Wednesday, February 05, 2025

Sisterhood, ghosts, and the meaning of freedom in Erin Crosby Eckstine's Junie, set in 1860s Alabama

The narrative voice in Junie sounds so assured that you wouldn’t realize it was a debut. The title character, just sixteen in 1860, has lived her whole life on Bellereine Plantation in rural central Alabama, as “property” of the McQueen family. Junie has hopes and dreams like any young woman, and her interior life is fully and richly described.

Although she shares household duties with her family—including her loving grandparents, Auntie Marilla, and cousin Bess—she primarily acts as companion to her white master’s daughter, Violet, who taught her to read.
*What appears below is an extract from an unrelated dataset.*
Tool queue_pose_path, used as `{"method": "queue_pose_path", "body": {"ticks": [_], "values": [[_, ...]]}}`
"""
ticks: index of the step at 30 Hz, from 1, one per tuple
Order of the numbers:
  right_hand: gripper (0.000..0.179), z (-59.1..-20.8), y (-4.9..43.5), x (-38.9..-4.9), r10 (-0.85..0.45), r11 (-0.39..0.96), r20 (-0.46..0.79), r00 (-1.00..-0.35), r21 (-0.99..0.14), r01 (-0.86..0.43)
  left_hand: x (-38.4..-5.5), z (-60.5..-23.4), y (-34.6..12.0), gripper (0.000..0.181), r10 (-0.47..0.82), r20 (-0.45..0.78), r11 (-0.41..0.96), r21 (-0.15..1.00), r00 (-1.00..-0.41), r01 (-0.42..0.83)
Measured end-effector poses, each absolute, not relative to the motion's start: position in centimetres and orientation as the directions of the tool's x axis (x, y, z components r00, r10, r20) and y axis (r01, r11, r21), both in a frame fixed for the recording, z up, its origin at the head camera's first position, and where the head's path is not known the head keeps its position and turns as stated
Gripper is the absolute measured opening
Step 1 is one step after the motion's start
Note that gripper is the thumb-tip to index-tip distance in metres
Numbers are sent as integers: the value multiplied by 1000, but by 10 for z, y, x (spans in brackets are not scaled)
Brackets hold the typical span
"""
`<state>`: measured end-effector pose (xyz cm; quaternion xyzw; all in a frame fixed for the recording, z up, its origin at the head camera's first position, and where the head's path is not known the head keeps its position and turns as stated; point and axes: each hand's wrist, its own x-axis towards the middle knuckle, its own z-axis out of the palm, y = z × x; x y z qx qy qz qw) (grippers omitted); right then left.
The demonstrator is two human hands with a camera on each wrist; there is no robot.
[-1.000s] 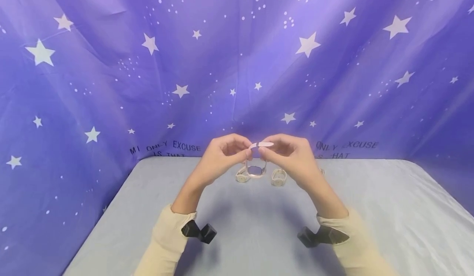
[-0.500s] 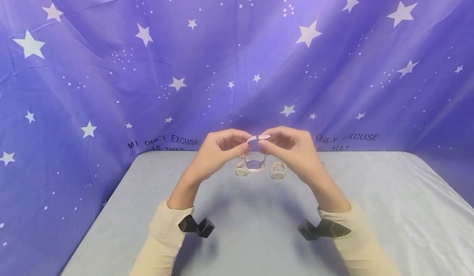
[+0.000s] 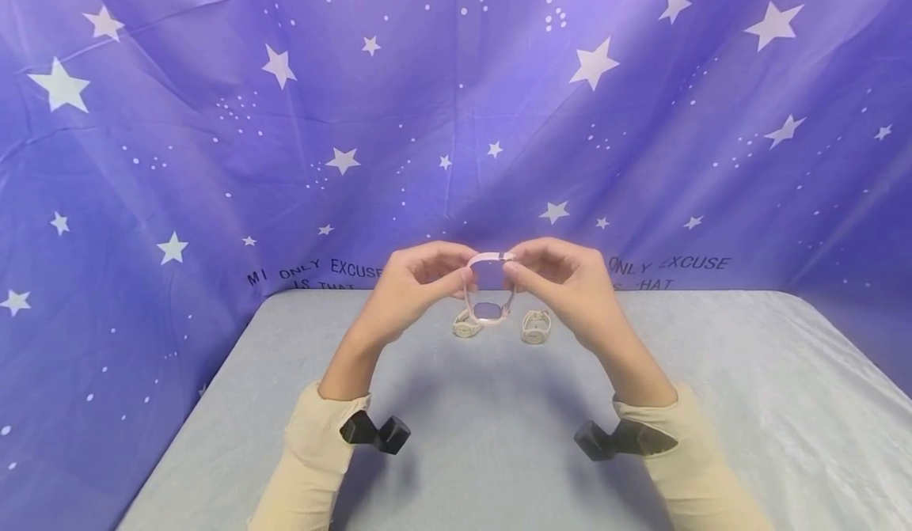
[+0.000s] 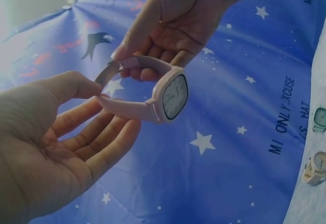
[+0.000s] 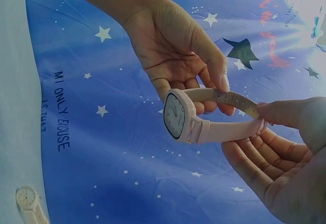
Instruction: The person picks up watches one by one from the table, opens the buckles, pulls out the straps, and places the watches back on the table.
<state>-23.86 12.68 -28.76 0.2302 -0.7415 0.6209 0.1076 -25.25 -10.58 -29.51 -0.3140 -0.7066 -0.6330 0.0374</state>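
Nearest, two cream sleeves (image 3: 306,456), one on each arm; at their cuffs, two black wrist devices (image 3: 620,439), one per wrist. Beyond these, two bare hands raised above the table. The left hand (image 3: 409,290) pinches the strap of one pink watch (image 4: 174,96) between thumb and fingers; the right hand (image 3: 570,284) pinches the same strap from the opposite side. The watch hangs between them, clear of the table, its strap curved into a loop; whether it is fastened cannot be told. The case is a rounded square with a dark-edged, pale dial.

Farther off, the head view counts two watches on the table: a left-hand watch (image 3: 466,324), partly overlapped in view by the held one, and a right-hand watch (image 3: 536,327) just beside it. The left wrist view shows two watches at its margin, the right wrist view one; their match to this pair is uncertain.

Surface: one table (image 3: 492,412) under a pale blue-grey, softly wrinkled cover. Background: a violet-blue curtain (image 3: 399,111) with white stars and dots, bearing black lettering (image 3: 356,268) near the table's far edge; the wrist views add red script (image 5: 275,35) and one dark bird-like shape (image 4: 96,44).
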Motion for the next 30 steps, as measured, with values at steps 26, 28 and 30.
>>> {"method": "queue_pose_path", "body": {"ticks": [26, 28, 30], "values": [[18, -286, 116, -239, -174, -23, 442, -880, -895, -446, -250, -285, -126, 27, 311, 459, -70, 884, -832, 462], [15, -285, 112, -240, -183, -27, 433, -883, -900, -436, -251, -283, -131, 26, 306, 458, -70, 885, -835, 460], [13, -284, 107, -243, -201, -35, 433, -879, -900, -435, -251, -281, -136, 26, 294, 459, -65, 885, -838, 461]]}}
The teenagers share confidences and thoughts on literature; Junie has a fondness for British poetry, while her relatives worry that her head’s too much in the clouds.

Junie’s world is about to change. Already in financial distress due to the master’s alcoholism and irresponsibility, the McQueens are becoming nervous about potential war. When Mr. Beauregard Taylor, a wealthy suitor for Violet’s hand, arrives to stay at Bellereine, Junie—fearful of what Violet’s marriage will mean for her—undertakes a daring nighttime excursion that awakens the spirit of her late sister, Minnie, who had died after saving Junie from drowning. Minnie has several demands for Junie to accomplish on her behalf, and fulfilling them unearths terrible truths about life at Bellereine.

The eeriness of the ghostly visitations stands in effective contrast with the verdant beauty of the woods that Junie loves. The plotting is superb, with many unforeseen twists, and Junie is a compelling creation. Her growing closeness to the Taylors’ coachman, Caleb, is depicted with tender realism. Knowing that enslaved people’s futures aren’t their own, both hesitate to become too close. Still innocent in many ways as the novel begins, Junie is repeatedly tested, and she recalibrates the meaning of friendship, freedom, and sisterhood with every shocking revelation.

Erin Crosby Eckstine's Junie was published yesterday by Ballantine. This review was written for the Historical Novels Review's February issue. I was glad to see online, afterward, that Junie was picked up for the Good Morning America book club; it's their February pick.